- To do
Each line of the listing below that includes "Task" must be copied.
————————
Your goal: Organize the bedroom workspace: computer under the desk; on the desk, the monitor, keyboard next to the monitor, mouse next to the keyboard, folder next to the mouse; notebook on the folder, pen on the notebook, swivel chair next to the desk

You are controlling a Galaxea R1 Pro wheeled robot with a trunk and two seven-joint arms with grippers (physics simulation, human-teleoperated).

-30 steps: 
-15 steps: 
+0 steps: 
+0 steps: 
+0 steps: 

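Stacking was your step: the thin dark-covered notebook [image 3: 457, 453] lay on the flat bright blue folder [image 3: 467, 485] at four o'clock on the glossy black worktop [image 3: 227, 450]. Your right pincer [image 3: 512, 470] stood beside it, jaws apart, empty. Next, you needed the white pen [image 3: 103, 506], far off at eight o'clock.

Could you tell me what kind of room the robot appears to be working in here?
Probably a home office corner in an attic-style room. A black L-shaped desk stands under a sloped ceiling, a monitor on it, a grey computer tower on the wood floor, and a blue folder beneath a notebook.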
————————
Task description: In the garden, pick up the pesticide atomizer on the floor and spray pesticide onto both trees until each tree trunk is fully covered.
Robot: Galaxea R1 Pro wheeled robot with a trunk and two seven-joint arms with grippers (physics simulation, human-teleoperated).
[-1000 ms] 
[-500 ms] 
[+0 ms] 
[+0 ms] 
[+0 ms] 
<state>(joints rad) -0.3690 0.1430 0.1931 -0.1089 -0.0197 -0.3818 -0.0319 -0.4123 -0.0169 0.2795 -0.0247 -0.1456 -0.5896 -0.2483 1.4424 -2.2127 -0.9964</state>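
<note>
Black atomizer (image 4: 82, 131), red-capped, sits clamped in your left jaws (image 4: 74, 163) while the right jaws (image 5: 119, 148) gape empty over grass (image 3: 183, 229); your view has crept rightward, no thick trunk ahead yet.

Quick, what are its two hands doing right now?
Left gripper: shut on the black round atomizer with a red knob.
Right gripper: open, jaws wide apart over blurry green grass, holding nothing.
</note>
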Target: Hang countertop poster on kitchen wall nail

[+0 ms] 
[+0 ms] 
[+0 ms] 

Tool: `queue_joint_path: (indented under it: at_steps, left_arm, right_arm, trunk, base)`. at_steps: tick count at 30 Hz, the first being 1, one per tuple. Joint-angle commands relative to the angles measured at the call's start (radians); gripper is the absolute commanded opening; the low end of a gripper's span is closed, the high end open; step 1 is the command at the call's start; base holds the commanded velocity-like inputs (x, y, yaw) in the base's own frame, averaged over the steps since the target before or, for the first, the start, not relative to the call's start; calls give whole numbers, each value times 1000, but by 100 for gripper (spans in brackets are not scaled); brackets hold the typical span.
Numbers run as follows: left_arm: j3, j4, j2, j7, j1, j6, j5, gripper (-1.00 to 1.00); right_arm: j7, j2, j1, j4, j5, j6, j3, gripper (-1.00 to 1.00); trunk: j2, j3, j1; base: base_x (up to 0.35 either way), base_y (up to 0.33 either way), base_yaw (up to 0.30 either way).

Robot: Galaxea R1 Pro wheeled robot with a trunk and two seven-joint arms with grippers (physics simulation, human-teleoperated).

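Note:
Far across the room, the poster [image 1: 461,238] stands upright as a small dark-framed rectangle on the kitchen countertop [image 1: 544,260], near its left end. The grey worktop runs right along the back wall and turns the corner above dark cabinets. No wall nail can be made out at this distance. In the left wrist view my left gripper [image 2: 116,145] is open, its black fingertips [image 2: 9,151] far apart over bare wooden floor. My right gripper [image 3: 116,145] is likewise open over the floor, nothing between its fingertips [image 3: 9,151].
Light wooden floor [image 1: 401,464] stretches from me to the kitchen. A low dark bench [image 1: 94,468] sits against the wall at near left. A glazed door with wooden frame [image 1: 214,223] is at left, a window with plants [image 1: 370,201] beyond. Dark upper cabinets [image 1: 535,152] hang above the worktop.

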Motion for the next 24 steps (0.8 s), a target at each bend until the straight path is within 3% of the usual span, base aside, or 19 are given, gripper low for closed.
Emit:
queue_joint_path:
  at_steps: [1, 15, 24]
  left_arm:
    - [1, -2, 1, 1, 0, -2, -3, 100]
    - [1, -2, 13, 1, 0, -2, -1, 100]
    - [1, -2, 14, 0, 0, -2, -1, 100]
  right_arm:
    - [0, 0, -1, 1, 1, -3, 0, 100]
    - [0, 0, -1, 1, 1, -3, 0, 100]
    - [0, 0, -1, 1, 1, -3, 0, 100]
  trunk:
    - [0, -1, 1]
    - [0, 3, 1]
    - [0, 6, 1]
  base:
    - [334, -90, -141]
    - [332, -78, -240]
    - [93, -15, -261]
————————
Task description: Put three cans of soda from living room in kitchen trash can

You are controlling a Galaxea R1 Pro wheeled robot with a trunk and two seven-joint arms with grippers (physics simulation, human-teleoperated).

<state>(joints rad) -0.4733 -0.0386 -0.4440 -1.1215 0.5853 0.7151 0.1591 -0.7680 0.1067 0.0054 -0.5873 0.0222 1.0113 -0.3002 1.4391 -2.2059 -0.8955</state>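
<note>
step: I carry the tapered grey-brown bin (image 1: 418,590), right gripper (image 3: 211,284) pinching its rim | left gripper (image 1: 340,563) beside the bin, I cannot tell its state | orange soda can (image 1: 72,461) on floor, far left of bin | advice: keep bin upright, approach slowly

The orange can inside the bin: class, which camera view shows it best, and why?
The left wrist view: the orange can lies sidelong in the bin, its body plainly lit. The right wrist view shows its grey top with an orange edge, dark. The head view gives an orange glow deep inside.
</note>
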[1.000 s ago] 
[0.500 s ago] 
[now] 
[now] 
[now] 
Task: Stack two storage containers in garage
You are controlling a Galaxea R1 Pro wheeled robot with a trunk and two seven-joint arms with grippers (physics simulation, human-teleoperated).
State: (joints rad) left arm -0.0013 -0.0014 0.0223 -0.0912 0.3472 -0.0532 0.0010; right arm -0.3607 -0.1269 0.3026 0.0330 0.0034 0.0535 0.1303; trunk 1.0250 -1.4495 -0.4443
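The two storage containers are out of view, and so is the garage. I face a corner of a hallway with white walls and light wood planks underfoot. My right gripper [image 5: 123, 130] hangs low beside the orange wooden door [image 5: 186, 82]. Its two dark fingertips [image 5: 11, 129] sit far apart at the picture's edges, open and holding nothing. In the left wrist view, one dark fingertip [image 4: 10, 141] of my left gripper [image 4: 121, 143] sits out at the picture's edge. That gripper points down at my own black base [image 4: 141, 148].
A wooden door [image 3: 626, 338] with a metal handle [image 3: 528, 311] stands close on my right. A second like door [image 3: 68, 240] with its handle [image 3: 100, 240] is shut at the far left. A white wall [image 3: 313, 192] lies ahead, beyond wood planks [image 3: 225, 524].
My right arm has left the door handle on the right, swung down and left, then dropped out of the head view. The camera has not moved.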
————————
- Finished exercise
Task description: In the garden, pick up the pesticide atomizer on the floor and spray pesticide onto both trees until each tree trunk is fully covered.
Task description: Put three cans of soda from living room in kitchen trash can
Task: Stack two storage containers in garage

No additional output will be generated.